In a country suffering from one of the worst aids epidemics in the world and with a health budget of only $5 a head, it is tempting to think that any additional funds, research and drugs are better than nothing. But pressure from critics inside and outside the country is forcing Uganda to think carefully about the ethics of clinical trials. Promising to tighten the law regulating research, Health Minister Crispus Kiyonga says: ‘We mustn’t just accept anything that’s offered, or we may end up causing even more trouble.’
Jenny Cuffe / BBC Radio’s File on 4
GUY MANSFIELD / PANOS PICTURES
New-born lambs in Aotearoa/New Zealand are being fitted with woollen jumpers to help them survive freezing weather. The garment, called a woolover, covers 95 per cent of a lamb, leaving its head, legs and a narrow strip along its belly exposed. The woolover’s inventor, David Brown, says that eight per cent of the 30 million lambs born in Aotearoa/NZ each year die of hypothermia or starvation.
Source: New Scientist, No 2092
Sultans of timber
South-east Asian timber companies are accruing ever-greater forest concessions overseas. Of these, Sarawak-based Samling is the most notable for the extent of its logging operations, controlling over four million hectares in Brazil, Romania, Cambodia and Guyana. In the latter two countries, Samling controls over ten per cent of the remaining forests.

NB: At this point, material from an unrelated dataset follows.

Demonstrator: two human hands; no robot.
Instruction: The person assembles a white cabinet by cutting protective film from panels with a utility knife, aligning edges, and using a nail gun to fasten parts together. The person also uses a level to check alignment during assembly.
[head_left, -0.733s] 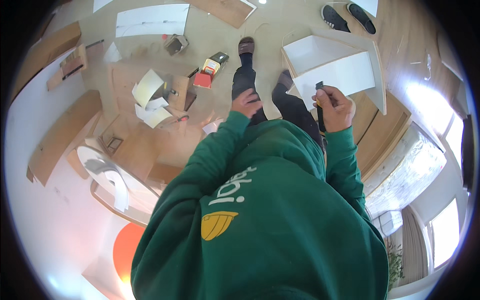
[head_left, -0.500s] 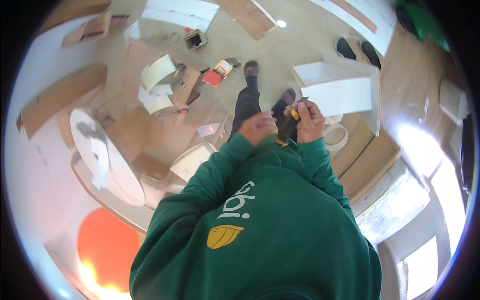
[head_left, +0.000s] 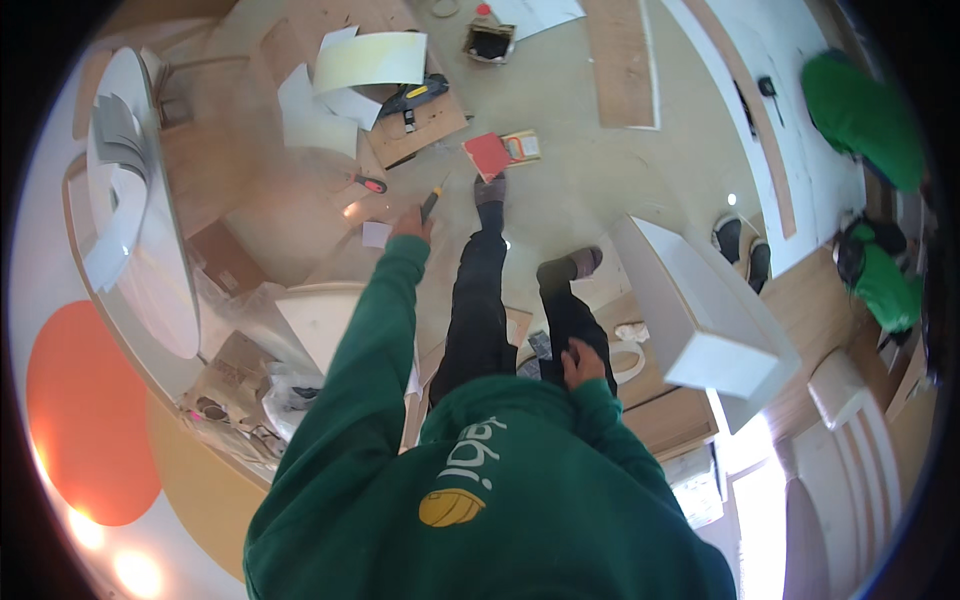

Source: Environmental Investigation Agency
A chain of shops staffed entirely by robots is being set up in Japan. Shelves around the walls of the Robo Shop Super 24 stores display the goods that shoppers can purchase by using keyboards dotted around the shop. Once a customer has ordered and paid, stockroom robots retrieve the goods and deliver them down a slide to the cash desk. The shops sell more than 2,000 products – from bubble gum to underpants.

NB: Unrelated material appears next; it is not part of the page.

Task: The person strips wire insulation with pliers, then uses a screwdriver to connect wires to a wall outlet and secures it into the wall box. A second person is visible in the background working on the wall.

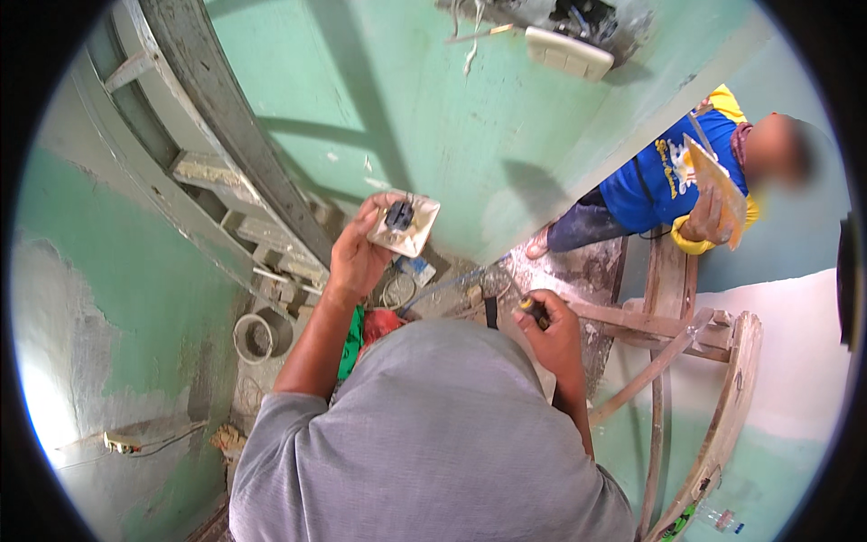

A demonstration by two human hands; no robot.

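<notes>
My left hand (354, 257) is raised in front of the green wall, its fingers closed on the edge of a cream wall switch plate (421, 233). The back of the plate faces me, with a black switch module (398, 215) fixed in its middle. Lower and to the right, my right hand (557, 339) grips a screwdriver (534, 312) by its yellow-and-black handle. Its thin shaft points up and left, apart from the plate. Above, a cream multi-gang switch plate (569, 54) hangs out of a wall opening, beside loose wires (474, 41).
A ladder (194, 108) leans at the left. A round bucket (256, 339) and clutter lie on the floor below it. At the right stands a co-worker (664, 172) in blue and yellow holding a flat board (718, 185); a wooden trestle (664, 330) stands nearer.
</notes>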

Source: New Scientist, No 2091
Since Iran completed the Silk Road railway just over a year ago, trade through Banda Abbas port has risen from 200,000 tons in 1994 to 1.5 million tons last financial year. According to the port’s director, Sayyid Ali Estiri, the railway’s success is down to geography. Iran is the natural corridor for Central Asian goods seeking an outlet to the sea. Before the break-up of the Soviet Union, landlocked nations such as Kazakhstan and Turkmenistan were inextricably bound to the Russian economy: goods went north, or nowhere at all. Now the 2,540-kilometre railway from the Turkmenistan-Iran border to the Gulf is the cheapest, quickest, safest route from central Asia to the Indian Ocean. Iran is now investing millions of precious dollars in an effort to turn its 7,700 kilometres of track into a regional hub that will ensure the country’s economic security, and cushion the blow of dwindling oil reserves.
Source: Middle East International, No 553
‘What moron said that knowledge is power?
Knowledge is power only if it doesn’t depress you so much
that it leaves you in an immobile heap at the end of your bed.’